Listening to: ac/dc - dirty deeds done dirt cheap
Feeling: old
not much to say..things are ok. im in ohio with my fam. i love them so much. sometimes, i think that i dont need anyone else other than them. of course im usually thinking that when im not actually WITH them. but you know. thanksgiving preparations are underway. before, it used to confuse me why my family, as immigrants, celebrate thanksgiving more than american-born citizens, but now i understand. i think that my family doesnt take living in america for granted, whereas, people who have lived here all their lives have nothing to compare it to, and they dont see anything great about it. its nothing bad, im not blaming anything on anyone. jeez, dont get all defensive on me now peeps. i know thats what you guys like to do.

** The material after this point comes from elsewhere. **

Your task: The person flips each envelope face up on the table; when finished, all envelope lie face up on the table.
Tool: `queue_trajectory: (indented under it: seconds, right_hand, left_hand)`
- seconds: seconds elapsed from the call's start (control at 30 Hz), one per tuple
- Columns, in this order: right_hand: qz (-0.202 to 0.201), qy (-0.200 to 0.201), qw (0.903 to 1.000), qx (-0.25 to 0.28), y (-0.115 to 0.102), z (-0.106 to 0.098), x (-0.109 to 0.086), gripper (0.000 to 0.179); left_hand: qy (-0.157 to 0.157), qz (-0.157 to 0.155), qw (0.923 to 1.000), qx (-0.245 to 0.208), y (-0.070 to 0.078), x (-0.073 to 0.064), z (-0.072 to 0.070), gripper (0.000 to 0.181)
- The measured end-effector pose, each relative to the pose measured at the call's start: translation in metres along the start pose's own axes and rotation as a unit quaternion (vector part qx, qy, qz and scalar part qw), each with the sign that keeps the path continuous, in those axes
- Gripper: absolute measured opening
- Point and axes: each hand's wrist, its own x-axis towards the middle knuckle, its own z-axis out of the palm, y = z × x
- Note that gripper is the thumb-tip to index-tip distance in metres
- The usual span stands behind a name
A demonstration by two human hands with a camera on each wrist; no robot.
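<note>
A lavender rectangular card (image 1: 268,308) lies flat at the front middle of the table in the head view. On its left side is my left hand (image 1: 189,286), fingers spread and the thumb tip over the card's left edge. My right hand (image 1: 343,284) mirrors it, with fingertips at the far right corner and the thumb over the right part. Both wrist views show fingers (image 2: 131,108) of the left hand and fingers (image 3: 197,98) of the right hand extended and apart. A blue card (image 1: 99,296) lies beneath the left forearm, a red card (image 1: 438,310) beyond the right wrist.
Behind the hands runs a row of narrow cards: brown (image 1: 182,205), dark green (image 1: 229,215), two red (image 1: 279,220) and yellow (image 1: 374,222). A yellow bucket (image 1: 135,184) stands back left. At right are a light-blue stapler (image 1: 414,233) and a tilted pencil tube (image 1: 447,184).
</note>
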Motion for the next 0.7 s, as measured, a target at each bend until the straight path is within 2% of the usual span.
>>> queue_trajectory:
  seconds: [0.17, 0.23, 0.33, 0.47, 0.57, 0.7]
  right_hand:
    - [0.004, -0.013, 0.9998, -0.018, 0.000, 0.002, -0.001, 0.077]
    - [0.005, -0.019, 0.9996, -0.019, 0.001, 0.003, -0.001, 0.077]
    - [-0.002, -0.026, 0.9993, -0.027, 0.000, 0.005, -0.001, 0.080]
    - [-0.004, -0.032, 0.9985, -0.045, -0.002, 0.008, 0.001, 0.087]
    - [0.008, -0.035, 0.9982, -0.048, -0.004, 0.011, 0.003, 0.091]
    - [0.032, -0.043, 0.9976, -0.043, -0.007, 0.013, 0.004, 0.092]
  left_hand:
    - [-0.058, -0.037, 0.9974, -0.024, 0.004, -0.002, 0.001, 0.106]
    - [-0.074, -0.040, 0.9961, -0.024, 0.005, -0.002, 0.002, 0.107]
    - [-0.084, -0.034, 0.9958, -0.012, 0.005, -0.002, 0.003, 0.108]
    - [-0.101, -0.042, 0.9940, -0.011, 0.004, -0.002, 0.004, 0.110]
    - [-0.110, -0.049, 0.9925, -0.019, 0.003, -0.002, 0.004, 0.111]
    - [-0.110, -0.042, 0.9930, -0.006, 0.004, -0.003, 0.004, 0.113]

my mom and i talked about my "wedding" today. we talked about how stupid weddings are, and how married couples are the same as people just living together...excpt for the rights and everything. its not like you love the other person more once theres a ring on your finger. and anyway, gay people cant really get married, and theyre just the same as married people if they want to be. and plus, i kinda feel bad for my future wedding guests. its got to be incredibly boring if youre there as family. you dont really know anyone except your family members who youre sick of by that time. so my mom and i decided that we're gonna get everyone really drunk during the reception, before theres time for any awkward silences and boring conversation. the russian party-ness will ensue. wow. this is such a boring entry. weddings are so boring. the only exciting part is the honeymoon...and thats not even fun for the guests because they dont get to come. and if u let your wedding guests come to your honeymoon, shame on you. thats disgusting.
im craving turkey stuffing right now. what holiday spirit! i wish you could rent a pilgrim for thanksgiving. just so he (or she...no need to discriminate) could sit at the head of the table and make everything feel authentic.
my hair smells really good right now. i dig it.
i wish i lived in the 70's or 80's. i dont like where we are right now. at least before, things were moving forward. music, science, all that. now, i feel like we're not going anywhere. we're just stuck in the same place. ok i'll admit, i dont really know whats goin on with science right now, but the music industry is at a stand-still. save a few singers/bands, nothing really GREAT has come out of the 90's..ok maybe nirvana and the like. but a boom of music like there was before? i dont think so. maybe im completely ignorant and dont know what im talking about...at least i'll admit that..but its how i feel right now. can you honestly picture someone 20 years for now saying: "i wish i lived during the time of justin timberlake. he was so talented." fuck NO.
maybe im not used to it, but now that my family is together, they fight a lot about politics. it really scares me. i know its natural, but they get so worked up there are veins popping out all over the place out of frustration. i just sit there and say nothing or hide under the table or start making weird noises to make them all shut up. i dont know what else to say. my body has this weird effect that when it gets cold, it turns kinda camouflagey in the sense that it..different colors...ok never mind.